Retired from the Federal Government
May 7, 2013
Somewhere in Idaho
Most of the geocaches I have seen in the desert are just a unique arrangement of common rocks in the area. Almost like a trail cairn but more horizontal then vertical. Almost impossible to see unless you have the GPS coordinates from one of the websites. However, we did come across a metal box, attached to a chain, anchored to the steps of Riverhouse Ruins. It ended up in the dumpster at the BLM District office in Moab UT.


Sep 21, 2016
I didn't know what these were before this post. I could see how they could be kind of an eyesore. I really don't like finding unnatural things around campsites, I even end up picking up bottle caps and stuff people leave that get uncovered when raking and throw them away. Also paint takes a long time to wear off. It is fun for kids to find things, personally we try letter boxing if there are any around us but i just don't really care for this..


A bad day camping beats a good day at the office
How does this morally compare to geocaching?

The whole point of geocaching is to be hidden. It seems the point of these rocks is to jump out at you, and intentionally be out of context.

As long as Geocaching isn't harming the natural environment (e.g. people trampling through sensitive vegetation to find it) I see little wrong with placing a camouflaged container in a hollow log. In fact, Geocaching has taken me to many places that I would not have seen otherwise, and I think that's the entire point of the sport. Of course, the land manager/property owner has the final say on whether you can cache on their property.

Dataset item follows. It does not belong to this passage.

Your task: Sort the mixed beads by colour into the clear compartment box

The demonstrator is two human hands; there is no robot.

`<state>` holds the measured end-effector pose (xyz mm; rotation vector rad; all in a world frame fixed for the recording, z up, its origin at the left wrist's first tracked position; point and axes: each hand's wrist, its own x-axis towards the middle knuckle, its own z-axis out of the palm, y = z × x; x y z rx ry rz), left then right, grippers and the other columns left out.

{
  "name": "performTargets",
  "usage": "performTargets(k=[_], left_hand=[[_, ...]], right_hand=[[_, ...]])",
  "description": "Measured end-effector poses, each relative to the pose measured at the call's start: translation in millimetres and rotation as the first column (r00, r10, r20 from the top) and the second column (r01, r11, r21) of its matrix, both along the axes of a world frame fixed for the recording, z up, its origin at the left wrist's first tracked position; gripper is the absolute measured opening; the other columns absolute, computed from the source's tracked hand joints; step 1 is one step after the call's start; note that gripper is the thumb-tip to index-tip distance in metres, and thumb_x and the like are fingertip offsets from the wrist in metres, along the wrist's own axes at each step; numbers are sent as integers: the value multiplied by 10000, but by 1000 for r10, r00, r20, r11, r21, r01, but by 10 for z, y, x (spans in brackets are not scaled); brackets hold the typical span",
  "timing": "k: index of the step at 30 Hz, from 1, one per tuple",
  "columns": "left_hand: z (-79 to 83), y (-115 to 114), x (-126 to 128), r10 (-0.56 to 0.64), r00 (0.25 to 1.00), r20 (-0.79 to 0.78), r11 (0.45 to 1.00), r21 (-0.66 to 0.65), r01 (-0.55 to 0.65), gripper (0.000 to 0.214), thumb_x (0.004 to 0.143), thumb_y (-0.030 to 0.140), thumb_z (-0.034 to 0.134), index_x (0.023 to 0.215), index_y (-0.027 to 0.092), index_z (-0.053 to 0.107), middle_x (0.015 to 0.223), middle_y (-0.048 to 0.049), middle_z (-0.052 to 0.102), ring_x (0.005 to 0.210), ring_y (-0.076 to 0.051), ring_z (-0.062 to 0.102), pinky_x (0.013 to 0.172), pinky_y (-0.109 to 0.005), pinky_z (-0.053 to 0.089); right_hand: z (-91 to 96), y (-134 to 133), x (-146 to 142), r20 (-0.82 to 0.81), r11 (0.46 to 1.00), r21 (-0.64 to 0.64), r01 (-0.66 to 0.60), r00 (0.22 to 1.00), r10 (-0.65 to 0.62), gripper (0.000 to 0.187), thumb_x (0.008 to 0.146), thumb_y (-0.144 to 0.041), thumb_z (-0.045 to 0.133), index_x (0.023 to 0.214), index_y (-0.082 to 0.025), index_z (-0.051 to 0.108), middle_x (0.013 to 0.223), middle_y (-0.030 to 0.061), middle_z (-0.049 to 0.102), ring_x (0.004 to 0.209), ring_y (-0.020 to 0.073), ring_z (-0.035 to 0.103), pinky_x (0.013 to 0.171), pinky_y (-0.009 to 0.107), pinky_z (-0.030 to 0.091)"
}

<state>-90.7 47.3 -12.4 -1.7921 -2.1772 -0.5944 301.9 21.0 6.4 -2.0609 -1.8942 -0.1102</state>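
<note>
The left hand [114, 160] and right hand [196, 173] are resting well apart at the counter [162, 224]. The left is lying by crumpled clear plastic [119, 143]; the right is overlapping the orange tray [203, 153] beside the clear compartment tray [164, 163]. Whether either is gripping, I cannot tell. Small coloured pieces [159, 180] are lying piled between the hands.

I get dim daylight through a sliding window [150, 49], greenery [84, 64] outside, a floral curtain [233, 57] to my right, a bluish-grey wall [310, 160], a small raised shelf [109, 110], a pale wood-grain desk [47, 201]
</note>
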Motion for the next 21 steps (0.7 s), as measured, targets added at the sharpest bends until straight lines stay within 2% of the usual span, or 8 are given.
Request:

The friendship rocks: I'd be ok with finding one in a developed campground. I'm ok with seeing them downtown, or even in a developed city park. I'd be less happy to see one on a rugged hiking trail, and certainly not by any kind of significant natural feature.


Active Member
Gold Supporting Member
Oct 20, 2014
Knee deep in kudzu
I also didn't know these were a thing. In general, I think they don't belong in state parks or national parks, monuments, wildlife preserves, historic sites, etc. Would make an exception for places like parking lots & campgrounds. Basically if it is an area where we are trying to preserve nature or historic sites, we should not be adding unnecessary alterations. Setting up roads, buildings, parking lots, campgrounds, signage, etc. are compromise enough without adding painted rocks.

Also, these could be either art or graffiti. If it is a rock from somewhere else that you painted & brought along with you to the placement site, then I think it's art. It might be poorly place art, but art nonetheless. It is graffiti, If it is a rock already at its natural location in a park or historic site, that you then painted. That should be, and almost assuredly already is, illegal. Art & graffiti are a bit like plants & weeds. Graffiti is a form of art but usually put in what someone deems as an inappropriate or illegal place. A weed is just a plant in a supposedly wrong place. It's very subjective.


A bad day camping beats a good day at the office
I could see this taking a wrong turn also... people putting messages on them advocating a political standpoint, or hate, or other propaganda, rather than just a mushy universally liked slogan.


Staff member
Gold Supporting Member
Dec 22, 2002
Southeastern PA
Personally, I think Mother Nature has done a great job on her own. No place for these human painted rocks in our parks and forests.

Now the idea of painting pebbles gold, great but to have more fun, put them in your neighbor's garden in the middle of the night before they start planting.